-- INFORMATION SUPPLIED follows --
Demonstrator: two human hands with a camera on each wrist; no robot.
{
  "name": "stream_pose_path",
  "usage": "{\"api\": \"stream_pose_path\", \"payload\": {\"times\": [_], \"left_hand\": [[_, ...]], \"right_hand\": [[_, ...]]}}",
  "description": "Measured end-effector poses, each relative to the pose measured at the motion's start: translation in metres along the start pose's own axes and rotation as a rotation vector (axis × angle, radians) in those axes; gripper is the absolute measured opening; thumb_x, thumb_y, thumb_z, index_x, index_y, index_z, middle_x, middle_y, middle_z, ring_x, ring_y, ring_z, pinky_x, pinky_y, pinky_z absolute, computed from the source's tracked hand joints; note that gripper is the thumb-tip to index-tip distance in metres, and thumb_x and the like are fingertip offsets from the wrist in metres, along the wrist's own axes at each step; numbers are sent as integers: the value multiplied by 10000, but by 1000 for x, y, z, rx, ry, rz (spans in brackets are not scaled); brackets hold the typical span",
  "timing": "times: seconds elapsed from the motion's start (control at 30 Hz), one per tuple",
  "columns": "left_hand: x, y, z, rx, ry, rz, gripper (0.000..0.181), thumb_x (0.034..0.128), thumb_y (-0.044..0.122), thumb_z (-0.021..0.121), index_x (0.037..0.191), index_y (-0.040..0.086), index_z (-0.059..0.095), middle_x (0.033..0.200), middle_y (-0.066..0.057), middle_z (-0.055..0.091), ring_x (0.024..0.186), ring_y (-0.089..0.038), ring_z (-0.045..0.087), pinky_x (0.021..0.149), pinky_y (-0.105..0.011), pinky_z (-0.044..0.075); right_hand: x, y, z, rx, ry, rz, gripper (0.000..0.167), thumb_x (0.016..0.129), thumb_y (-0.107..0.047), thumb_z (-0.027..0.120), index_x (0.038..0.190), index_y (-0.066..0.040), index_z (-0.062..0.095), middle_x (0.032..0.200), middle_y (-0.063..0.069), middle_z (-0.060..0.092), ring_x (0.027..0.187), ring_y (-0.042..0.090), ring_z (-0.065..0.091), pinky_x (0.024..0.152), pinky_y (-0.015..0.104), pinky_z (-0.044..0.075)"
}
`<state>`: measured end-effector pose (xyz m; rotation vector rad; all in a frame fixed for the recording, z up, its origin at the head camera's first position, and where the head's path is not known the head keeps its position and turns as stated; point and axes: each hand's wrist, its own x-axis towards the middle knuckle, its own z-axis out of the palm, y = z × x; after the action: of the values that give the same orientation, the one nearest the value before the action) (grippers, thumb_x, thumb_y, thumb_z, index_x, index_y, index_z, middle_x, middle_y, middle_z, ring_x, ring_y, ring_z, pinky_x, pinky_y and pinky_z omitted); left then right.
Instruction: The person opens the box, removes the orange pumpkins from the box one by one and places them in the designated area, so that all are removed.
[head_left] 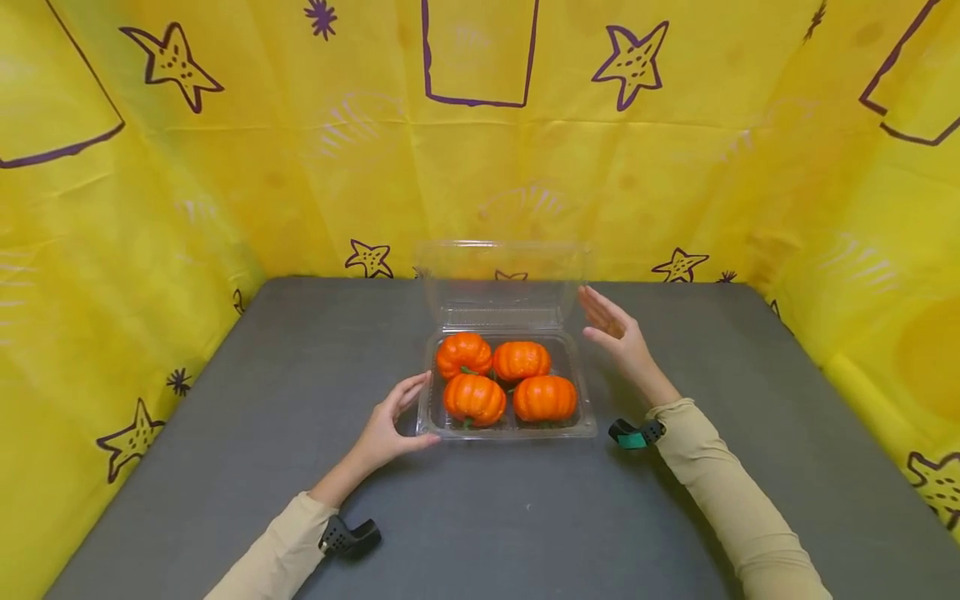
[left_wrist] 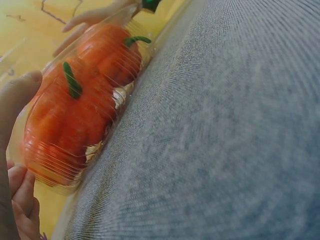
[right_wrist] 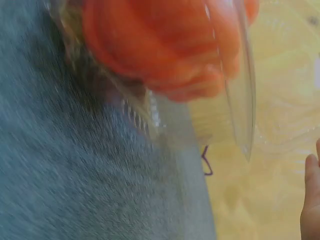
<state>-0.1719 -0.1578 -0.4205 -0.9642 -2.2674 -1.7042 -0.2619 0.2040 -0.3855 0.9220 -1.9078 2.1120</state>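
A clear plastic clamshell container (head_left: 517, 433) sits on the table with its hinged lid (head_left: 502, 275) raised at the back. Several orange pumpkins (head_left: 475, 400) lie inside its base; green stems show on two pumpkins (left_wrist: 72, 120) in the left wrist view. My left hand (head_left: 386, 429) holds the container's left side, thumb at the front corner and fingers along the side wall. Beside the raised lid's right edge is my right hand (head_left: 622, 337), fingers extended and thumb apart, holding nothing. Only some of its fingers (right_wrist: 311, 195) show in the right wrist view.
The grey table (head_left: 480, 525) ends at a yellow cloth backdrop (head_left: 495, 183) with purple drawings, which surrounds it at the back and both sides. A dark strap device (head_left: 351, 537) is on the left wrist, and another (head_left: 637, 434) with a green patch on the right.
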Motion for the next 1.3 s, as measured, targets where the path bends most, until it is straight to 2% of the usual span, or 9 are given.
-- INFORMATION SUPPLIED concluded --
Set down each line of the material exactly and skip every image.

● **YOUR RESPONSE**:
Demonstrator: two human hands with a camera on each wrist; no robot.
{
  "name": "stream_pose_path",
  "usage": "{\"api\": \"stream_pose_path\", \"payload\": {\"times\": [_], \"left_hand\": [[_, ...]], \"right_hand\": [[_, ...]]}}",
  "description": "Measured end-effector poses, each relative to the pose measured at the motion's start: translation in metres along the start pose's own axes and rotation as a rotation vector (axis × angle, radians) in those axes; gripper is the absolute measured opening; thumb_x, thumb_y, thumb_z, index_x, index_y, index_z, middle_x, middle_y, middle_z, ring_x, ring_y, ring_z, pinky_x, pinky_y, pinky_z absolute, computed from the source's tracked hand joints; note that gripper is the thumb-tip to index-tip distance in metres, and thumb_x and the like are fingertip offsets from the wrist in metres, along the wrist's own axes at each step; numbers are sent as integers: the value multiplied by 10000, but by 1000 for x, y, z, rx, ry, rz (spans in brackets are not scaled); brackets hold the typical span",
  "timing": "times: seconds elapsed from the motion's start (control at 30 Hz), one per tuple",
  "columns": "left_hand: x, y, z, rx, ry, rz, gripper (0.000..0.181), thumb_x (0.034..0.128), thumb_y (-0.044..0.122), thumb_z (-0.021..0.121), index_x (0.037..0.191), index_y (-0.040..0.086), index_z (-0.059..0.095), middle_x (0.033..0.200), middle_y (-0.066..0.057), middle_z (-0.055..0.091), ring_x (0.024..0.186), ring_y (-0.089..0.038), ring_z (-0.045..0.087), pinky_x (0.021..0.149), pinky_y (-0.105..0.011), pinky_z (-0.044..0.075); right_hand: x, y, z, rx, ry, rz, gripper (0.000..0.167), thumb_x (0.016..0.129), thumb_y (-0.107..0.047), thumb_z (-0.027..0.120), index_x (0.038..0.190), index_y (-0.066..0.040), index_z (-0.062..0.095), middle_x (0.032..0.200), middle_y (-0.063..0.069), middle_z (-0.060..0.092), ring_x (0.027..0.187), ring_y (-0.042..0.090), ring_z (-0.065..0.091), pinky_x (0.024..0.152), pinky_y (-0.015..0.104), pinky_z (-0.044..0.075)"
}
`<state>`: measured end-effector pose (xyz m; rotation vector rad; all in a frame fixed for the recording, z up, its origin at the head camera's first position, and where the head's path is not known the head keeps its position and turns as stated; point and axes: each hand's wrist, its own x-axis towards the middle knuckle, its own z-axis out of the palm, y = z × x; after the action: of the values that give the same orientation, the one nearest the value before the action) (grippers, thumb_x, thumb_y, thumb_z, index_x, index_y, index_z, middle_x, middle_y, middle_z, ring_x, ring_y, ring_z, pinky_x, pinky_y and pinky_z omitted); left then right.
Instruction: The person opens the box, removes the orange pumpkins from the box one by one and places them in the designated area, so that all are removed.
[head_left] 
[left_wrist] 
[right_wrist] 
<state>-0.1719 -0.1578 -0.4205 -0.9642 -2.2674 -1.7042 -0.2619 0.2040 -0.3855 0.9220 -1.9078 2.1120</state>
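A clear plastic clamshell container (head_left: 517, 433) sits on the table with its hinged lid (head_left: 502, 275) raised at the back. Several orange pumpkins (head_left: 475, 400) lie inside its base; green stems show on two pumpkins (left_wrist: 72, 120) in the left wrist view. My left hand (head_left: 386, 429) holds the container's left side, thumb at the front corner and fingers along the side wall. Beside the raised lid's right edge is my right hand (head_left: 622, 337), fingers extended and thumb apart, holding nothing. Only some of its fingers (right_wrist: 311, 195) show in the right wrist view.
The grey table (head_left: 480, 525) ends at a yellow cloth backdrop (head_left: 495, 183) with purple drawings, which surrounds it at the back and both sides. A dark strap device (head_left: 351, 537) is on the left wrist, and another (head_left: 637, 434) with a green patch on the right.
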Motion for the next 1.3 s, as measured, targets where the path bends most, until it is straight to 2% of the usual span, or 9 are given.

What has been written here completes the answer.